Problem when runing R-GCN in parallel

510443664 · February 19, 2020, 7:48am

Hi,
I use the code of relational GCN(pytorch version)https://github.com/dmlc/dgl/tree/master/examples/pytorch/rgcn, an error occured when i feed in the data.

It happend in the file ‘model.py’ , line 47

h = layer(g, h, r, norm)
File “/research/dept6/yhlong/venv/lib64/python3.6/site-packages/torch/nn/modules/module.py”, line 547, in call
result = self.forward(*input, **kwargs)
File “/research/dept6/yhlong/venv/lib64/python3.6/site-packages/dgl/nn/pytorch/conv/relgraphconv.py”, line 180, in forward
g.update_all(self.message_func, fn.sum(msg=‘msg’, out=‘h’))
File “/research/dept6/yhlong/venv/lib64/python3.6/site-packages/dgl/graph.py”, line 2747, in update_all
Runtime.run(prog)
File “/research/dept6/yhlong/venv/lib64/python3.6/site-packages/dgl/runtime/runtime.py”, line 11, in run
exe.run()
File “/research/dept6/yhlong/venv/lib64/python3.6/site-packages/dgl/runtime/ir/executor.py”, line 204, in run
udf_ret = fn_data(src_data, edge_data, dst_data)
File “/research/dept6/yhlong/venv/lib64/python3.6/site-packages/dgl/runtime/scheduler.py”, line 949, in _mfunc_wrapper
return mfunc(ebatch)
File “/research/dept6/yhlong/venv/lib64/python3.6/site-packages/dgl/nn/pytorch/conv/relgraphconv.py”, line 133, in basis_message_func
msg = utils.bmm_maybe_select(edges.src[‘h’], weight, edges.data[‘type’])
File “/research/dept6/yhlong/venv/lib64/python3.6/site-packages/dgl/nn/pytorch/utils.py”, line 91, in bmm_maybe_select
return th.bmm(A.unsqueeze(1), BB).squeeze()
RuntimeError: arguments are located on different GPUs at /pytorch/aten/src/THC/generic/THCTensorMathBlas.cu:486

I used two GPUs to train
Pytorch version: 1.2.0
DGL version: 0.4.2

Maybe there are some problems with runing it in parallel?
Could someone help me with the question?
Thanks a lot!

classicsong · February 24, 2020, 7:38am

Can you provide more information about your code?
Are you running RGCN with multi-gpu?

classicsong · February 27, 2020, 6:41am

For multigpu training, please refer to this PR: https://github.com/dmlc/dgl/pull/1143

I think the problem you encountered is something like: node_features are in cuda:0 while edge features are in cuda:1.

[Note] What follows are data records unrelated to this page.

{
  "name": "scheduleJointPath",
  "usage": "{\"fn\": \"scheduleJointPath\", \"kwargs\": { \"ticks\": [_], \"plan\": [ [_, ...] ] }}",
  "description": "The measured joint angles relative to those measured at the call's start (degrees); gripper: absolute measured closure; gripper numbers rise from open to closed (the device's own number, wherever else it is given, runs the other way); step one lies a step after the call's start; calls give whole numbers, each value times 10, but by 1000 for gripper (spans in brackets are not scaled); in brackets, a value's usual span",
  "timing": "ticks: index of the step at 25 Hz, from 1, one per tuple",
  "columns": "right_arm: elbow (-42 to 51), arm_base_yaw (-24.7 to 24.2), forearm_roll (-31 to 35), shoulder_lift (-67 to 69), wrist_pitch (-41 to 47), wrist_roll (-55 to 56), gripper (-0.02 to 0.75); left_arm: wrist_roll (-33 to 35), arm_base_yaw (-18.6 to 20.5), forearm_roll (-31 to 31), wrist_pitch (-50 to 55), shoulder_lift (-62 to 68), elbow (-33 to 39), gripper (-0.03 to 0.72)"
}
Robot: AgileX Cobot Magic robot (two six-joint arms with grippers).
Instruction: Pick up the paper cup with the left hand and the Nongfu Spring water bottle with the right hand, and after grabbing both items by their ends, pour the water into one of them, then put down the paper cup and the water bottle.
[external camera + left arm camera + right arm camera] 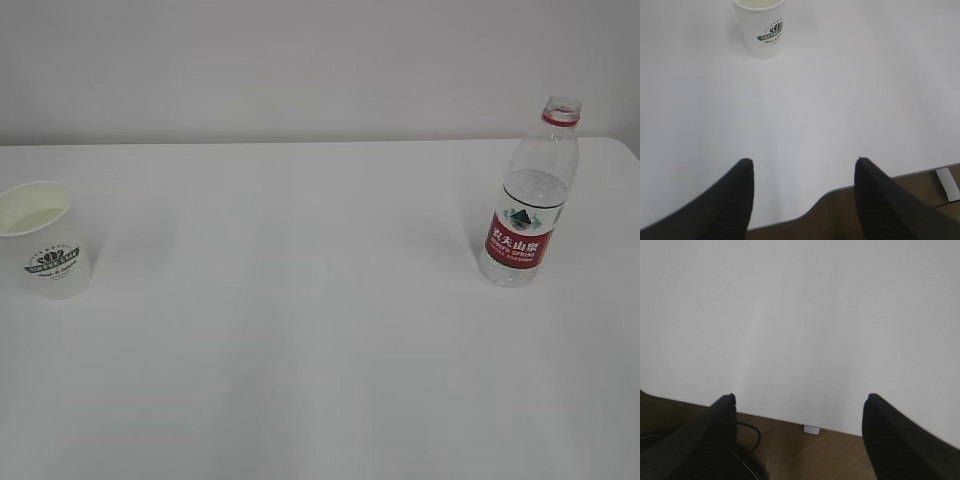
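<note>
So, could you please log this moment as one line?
paper cup: upright, untouched | bottle: upright, uncapped | left gripper: open, empty | right gripper: open, empty

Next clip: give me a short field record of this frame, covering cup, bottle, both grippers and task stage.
paper cup: upright on the table, far left
bottle: Nongfu Spring water bottle upright at right, cap off, partly filled with water
left hand: jaws open, empty, short of the cup
right hand: jaws open, empty, over the table's near edge; bottle not in its view
stage: nothing grasped yet
</note>
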Motion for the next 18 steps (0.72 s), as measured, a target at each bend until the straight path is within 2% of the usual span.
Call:
{"fn": "scheduleJointPath", "kwargs": {
  "ticks": [18],
  "plan": [
    [0,0,7,-112,2,0,145,6,0,-5,-1,-91,0,251]
  ]
}}
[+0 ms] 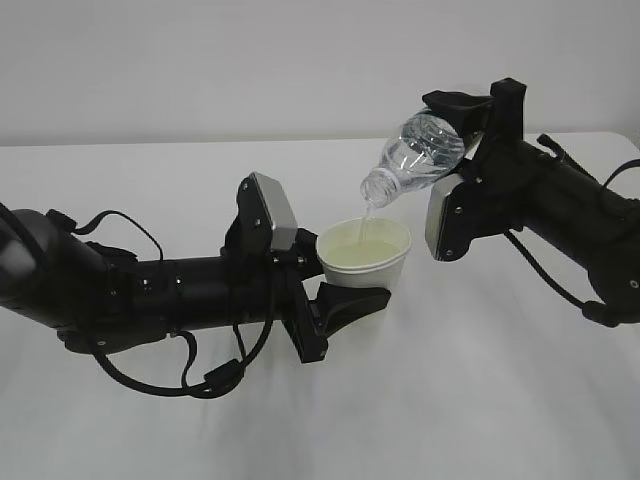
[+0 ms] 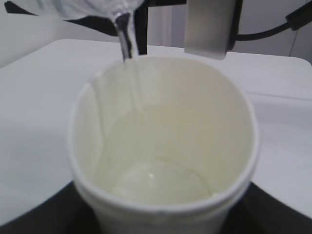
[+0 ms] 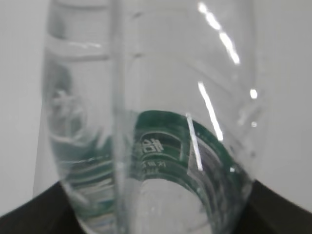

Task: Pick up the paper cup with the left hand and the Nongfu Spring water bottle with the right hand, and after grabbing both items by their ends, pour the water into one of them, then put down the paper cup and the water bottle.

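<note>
Left gripper [image 1: 345, 295] clamps the paper cup [image 1: 364, 255]; right gripper [image 1: 462, 125] clamps the tilted water bottle [image 1: 420, 155], water [image 2: 127, 44] streaming in

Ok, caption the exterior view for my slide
Right gripper tips bottle, pouring water into left gripper's paper cup.
</note>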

510443664 · February 27, 2020, 7:28am

Thanks! I think that’s the problem i encountered.

classicsong · February 28, 2020, 12:47am

You should handle the graph features carefully by moving them to different devices when using multi-gpu.

510443664 · February 28, 2020, 1:29am

In my code, I use

model = torch.nn.DataParallel(model)

to enable the multi-gpu.

And I input a batch of graph features during taining, i modify the ‘forward()’ function in class ‘BaseRGCN’:

def forward(self, inputs):
    out = torch.clone(inputs)
    for _batch in range(inputs.shape[0]):
        temp = self.layers[0](self.g, inputs[_batch], self.edge_type, self.edge_norm)
        out[_batch] = self.layers[1](self.g, temp, self.edge_type, self.edge_norm)
    return out

And I using following code to upload the edge type:

edge_type = edge_type.cuda()

It works on one GPU, but the error above occured when using multi GPU.
Is there any suggestion to modify the code?
Thanks.

classicsong · March 2, 2020, 3:10am

For edge_type = edge_type.cuda(), I think you may need to specify the device ID.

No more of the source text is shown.